Specify the database name using one of the following options:

  • Add OPTIONS ('database' = 'myDatabase') in CREATE DATA CONNECTION

  • Add OPTIONS ('database' = 'myDatabase') in CREATE MAPPING

  • Use the full external name, e.g., CREATE MAPPING people EXTERNAL NAME myDatabase.people (…​)

Supported Object Types

There may be one or more object types for a connector. The Mongo SQL connector has two object types:

  • Collection: Represents a batch read from a given collection. This is the default object type.

  • ChangeStream: Represents reading a stream of events.

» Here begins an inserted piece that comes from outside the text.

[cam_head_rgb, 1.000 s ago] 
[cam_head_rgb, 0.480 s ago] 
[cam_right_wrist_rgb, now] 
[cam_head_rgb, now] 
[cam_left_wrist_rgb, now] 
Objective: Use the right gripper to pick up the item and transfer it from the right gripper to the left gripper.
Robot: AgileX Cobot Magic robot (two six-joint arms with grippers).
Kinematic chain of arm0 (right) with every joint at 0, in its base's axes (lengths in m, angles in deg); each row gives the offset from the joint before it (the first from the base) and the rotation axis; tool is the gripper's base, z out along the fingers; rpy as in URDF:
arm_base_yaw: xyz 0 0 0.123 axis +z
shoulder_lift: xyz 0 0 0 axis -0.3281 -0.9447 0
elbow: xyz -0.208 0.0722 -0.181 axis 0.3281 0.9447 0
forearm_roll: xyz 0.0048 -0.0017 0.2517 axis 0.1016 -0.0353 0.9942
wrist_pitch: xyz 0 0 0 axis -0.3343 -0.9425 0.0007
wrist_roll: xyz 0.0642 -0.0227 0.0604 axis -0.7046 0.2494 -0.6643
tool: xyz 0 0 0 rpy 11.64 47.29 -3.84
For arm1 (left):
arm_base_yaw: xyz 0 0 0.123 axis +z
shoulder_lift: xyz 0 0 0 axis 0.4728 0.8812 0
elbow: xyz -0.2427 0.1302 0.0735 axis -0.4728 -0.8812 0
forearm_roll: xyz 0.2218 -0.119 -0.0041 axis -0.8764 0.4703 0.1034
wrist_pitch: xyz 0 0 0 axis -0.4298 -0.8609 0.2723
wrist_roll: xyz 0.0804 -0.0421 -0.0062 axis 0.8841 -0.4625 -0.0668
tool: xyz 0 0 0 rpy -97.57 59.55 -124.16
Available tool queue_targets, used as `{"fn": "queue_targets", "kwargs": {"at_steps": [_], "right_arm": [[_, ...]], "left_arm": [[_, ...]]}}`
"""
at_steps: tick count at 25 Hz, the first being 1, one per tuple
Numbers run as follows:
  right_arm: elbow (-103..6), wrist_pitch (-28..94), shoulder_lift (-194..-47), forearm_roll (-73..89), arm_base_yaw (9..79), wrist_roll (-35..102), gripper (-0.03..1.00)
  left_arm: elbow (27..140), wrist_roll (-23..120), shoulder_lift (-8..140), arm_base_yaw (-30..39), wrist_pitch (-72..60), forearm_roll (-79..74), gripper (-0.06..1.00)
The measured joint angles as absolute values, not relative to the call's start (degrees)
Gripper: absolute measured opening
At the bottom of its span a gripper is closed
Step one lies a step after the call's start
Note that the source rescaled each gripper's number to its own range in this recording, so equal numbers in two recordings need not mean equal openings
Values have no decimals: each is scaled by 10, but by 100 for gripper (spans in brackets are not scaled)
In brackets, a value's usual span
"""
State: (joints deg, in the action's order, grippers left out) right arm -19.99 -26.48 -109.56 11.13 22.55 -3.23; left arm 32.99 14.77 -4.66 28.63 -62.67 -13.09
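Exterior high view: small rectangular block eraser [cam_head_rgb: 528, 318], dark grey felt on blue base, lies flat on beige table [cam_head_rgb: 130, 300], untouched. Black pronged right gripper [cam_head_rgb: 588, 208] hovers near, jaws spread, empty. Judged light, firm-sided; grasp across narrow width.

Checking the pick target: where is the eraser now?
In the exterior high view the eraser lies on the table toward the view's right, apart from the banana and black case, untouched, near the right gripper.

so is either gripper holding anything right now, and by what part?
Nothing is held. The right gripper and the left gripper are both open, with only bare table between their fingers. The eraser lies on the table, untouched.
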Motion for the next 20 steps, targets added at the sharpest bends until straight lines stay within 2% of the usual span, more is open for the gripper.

To change the object type, append OBJECT TYPE X after DATA CONNECTION / TYPE. For example:

  • Using Data Connection

  • Using TYPE

CREATE MAPPING people (
    firstName VARCHAR(100),
    lastName VARCHAR(100),
    age INT
)
DATA CONNECTION myMongo
OBJECT TYPE ChangeStream
OPTIONS (...)
CREATE MAPPING people (
firstName VARCHAR(100),
lastName VARCHAR(100),
age INT
)
TYPE Mongo
OBJECT TYPE ChangeStream
OPTIONS (...)

Field Mappings

Object type Collection resolves columns to the names and types of the properties of a Mongo collection. For ChangeStream it is more complicated. The ChangeStream object contains the MongoDB collection properties, prefixed with fullDocument.. There are also some predefined, top-level columns without the fullDocument. prefix:

  • operationType STRING: Operation that triggered this change event, e.g. insert.

  • resumeToken STRING: Resume token associated with the given change stream event.

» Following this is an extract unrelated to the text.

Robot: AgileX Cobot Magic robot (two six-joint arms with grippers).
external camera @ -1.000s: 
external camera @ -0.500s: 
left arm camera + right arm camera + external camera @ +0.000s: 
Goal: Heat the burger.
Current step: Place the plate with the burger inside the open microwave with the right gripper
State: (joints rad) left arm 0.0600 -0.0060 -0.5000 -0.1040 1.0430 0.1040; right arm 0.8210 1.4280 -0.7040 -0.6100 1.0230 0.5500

  • wallTime DATE_TIME: Wall time of the event. The date and time of the database operation on the server.

  • ts TIMESTAMP: Timestamp of the event. This is either equal to the wall time of the event, if provided, or to the current time on the Hazelcast member.

  • clusterTime TIMESTAMP: Cluster time of the event. The timestamp associated with Mongo oplog entry.

For further information, see the Mongo documentation.

Available options

Best way is to configure MongoDB options via Data Connection. Options available when using Mongo Data Connections are:

There are some options that can be added only in CREATE MAPPING:

Name

Description

startAt

Defines moment in time from when the event stream should be read. The option is valid only if mapping has ChangeStream object type. This property should have value of:

- now - time in epoch milliseconds or - ISO-formatted instant in UTC timezone, like 2023-03-24T15:31:00Z

idColumn

Specifies which column should be used as a primary key in the queries. Default value is _id. Remember that idColumn should have index in Mongo.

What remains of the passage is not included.